_Assignment_
Once a line is found to contain "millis", copy it out of the listing.
--- Available data Enclosed Below ---
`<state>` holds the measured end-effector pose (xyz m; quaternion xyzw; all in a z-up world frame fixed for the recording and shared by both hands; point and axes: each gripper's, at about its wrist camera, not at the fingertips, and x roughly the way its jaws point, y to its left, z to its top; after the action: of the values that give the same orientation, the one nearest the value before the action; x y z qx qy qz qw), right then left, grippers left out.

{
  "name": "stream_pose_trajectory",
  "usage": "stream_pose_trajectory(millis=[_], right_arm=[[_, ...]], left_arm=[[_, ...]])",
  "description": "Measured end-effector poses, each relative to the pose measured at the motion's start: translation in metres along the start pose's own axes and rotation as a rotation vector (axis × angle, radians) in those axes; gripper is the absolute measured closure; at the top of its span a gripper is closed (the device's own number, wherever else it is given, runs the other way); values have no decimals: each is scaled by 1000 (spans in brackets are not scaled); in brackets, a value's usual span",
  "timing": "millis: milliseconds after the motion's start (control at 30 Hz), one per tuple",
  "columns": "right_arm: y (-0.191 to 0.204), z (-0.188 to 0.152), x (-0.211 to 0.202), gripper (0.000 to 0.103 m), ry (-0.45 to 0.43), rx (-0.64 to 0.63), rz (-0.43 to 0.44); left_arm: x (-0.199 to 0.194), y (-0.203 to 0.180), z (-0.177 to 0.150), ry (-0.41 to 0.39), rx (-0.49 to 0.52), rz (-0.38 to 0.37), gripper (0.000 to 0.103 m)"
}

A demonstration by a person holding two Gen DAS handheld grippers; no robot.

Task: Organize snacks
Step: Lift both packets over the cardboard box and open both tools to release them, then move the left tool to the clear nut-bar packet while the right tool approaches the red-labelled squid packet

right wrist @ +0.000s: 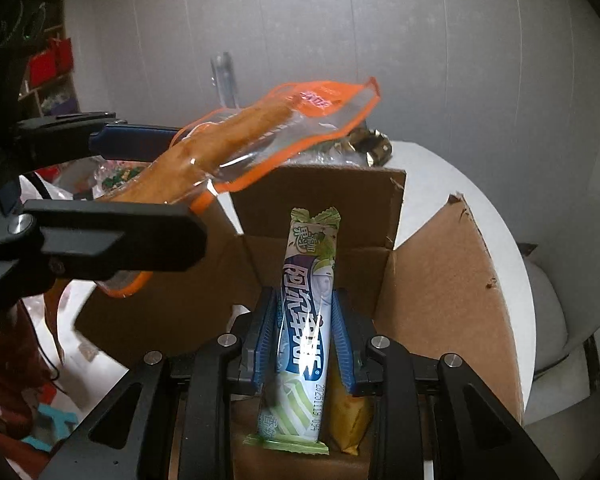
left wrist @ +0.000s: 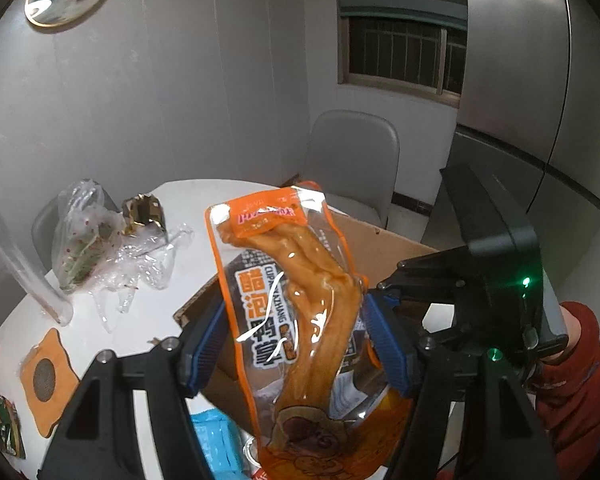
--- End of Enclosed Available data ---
_Task response_
  "usage": "stream_pose_trajectory(millis=[_], right_arm=[[_, ...]], left_arm=[[_, ...]])",
  "timing": "millis: milliseconds after the motion's start (control at 30 Hz), one per tuple",

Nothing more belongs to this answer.